Assigned task
Nothing in the records may change. Print them all again.

[Stored data entries]

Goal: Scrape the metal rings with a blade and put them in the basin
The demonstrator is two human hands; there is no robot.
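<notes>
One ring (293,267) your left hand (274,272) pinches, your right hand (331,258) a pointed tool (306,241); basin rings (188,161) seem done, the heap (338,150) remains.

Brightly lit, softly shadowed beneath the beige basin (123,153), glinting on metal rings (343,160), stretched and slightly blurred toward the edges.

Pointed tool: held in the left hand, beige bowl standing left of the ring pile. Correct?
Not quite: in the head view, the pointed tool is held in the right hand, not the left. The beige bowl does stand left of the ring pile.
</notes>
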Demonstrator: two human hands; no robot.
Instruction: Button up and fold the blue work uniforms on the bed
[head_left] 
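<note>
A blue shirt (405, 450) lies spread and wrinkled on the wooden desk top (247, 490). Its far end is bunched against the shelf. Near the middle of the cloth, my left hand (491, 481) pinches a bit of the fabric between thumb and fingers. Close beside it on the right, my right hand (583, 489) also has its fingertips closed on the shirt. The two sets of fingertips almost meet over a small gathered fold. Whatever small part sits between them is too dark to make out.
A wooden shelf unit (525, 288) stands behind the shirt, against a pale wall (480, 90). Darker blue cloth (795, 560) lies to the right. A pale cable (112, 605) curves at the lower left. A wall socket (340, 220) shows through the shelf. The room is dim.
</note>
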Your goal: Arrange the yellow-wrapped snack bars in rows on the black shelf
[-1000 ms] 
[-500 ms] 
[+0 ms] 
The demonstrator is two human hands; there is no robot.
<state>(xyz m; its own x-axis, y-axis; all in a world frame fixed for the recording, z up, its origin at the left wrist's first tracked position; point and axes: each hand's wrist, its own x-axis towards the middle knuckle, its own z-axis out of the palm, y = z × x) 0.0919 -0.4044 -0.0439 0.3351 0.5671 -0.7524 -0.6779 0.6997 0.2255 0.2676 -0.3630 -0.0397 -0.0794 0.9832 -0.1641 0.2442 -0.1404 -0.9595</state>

Task output
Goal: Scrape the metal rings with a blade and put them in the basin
The demonstrator is two human hands; there is no robot.
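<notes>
One ring (293,267) your left hand (274,272) pinches, your right hand (331,258) a pointed tool (306,241); basin rings (188,161) seem done, the heap (338,150) remains.

Brightly lit, softly shadowed beneath the beige basin (123,153), glinting on metal rings (343,160), stretched and slightly blurred toward the edges.

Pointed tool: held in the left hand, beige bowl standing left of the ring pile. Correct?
Not quite: in the head view, the pointed tool is held in the right hand, not the left. The beige bowl does stand left of the ring pile.
</notes>
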Demonstrator: two human hands; no robot.
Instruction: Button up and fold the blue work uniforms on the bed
[head_left] 
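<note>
A blue shirt (405, 450) lies spread and wrinkled on the wooden desk top (247, 490). Its far end is bunched against the shelf. Near the middle of the cloth, my left hand (491, 481) pinches a bit of the fabric between thumb and fingers. Close beside it on the right, my right hand (583, 489) also has its fingertips closed on the shirt. The two sets of fingertips almost meet over a small gathered fold. Whatever small part sits between them is too dark to make out.
A wooden shelf unit (525, 288) stands behind the shirt, against a pale wall (480, 90). Darker blue cloth (795, 560) lies to the right. A pale cable (112, 605) curves at the lower left. A wall socket (340, 220) shows through the shelf. The room is dim.
</note>
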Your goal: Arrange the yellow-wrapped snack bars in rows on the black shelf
[-1000 ms] 
[-500 ms] 
[+0 ms] 
The demonstrator is two human hands; there is no robot.
<state>(xyz m; its own x-axis, y-axis; all in a world frame fixed for the recording, z up, its origin at the left wrist's first tracked position; point and axes: each hand's wrist, its own x-axis towards the middle knuckle, its own z-axis out of the palm, y = z × x) 0.0919 -0.4044 -0.0439 0.3351 0.5671 -0.7524 -0.6779 0.6997 0.2255 0.2676 -0.3630 -0.0397 -0.0794 0.9832 -0.1641 0.2442 -0.1404 -0.9595</state>

What the exercise asked for has been given in full.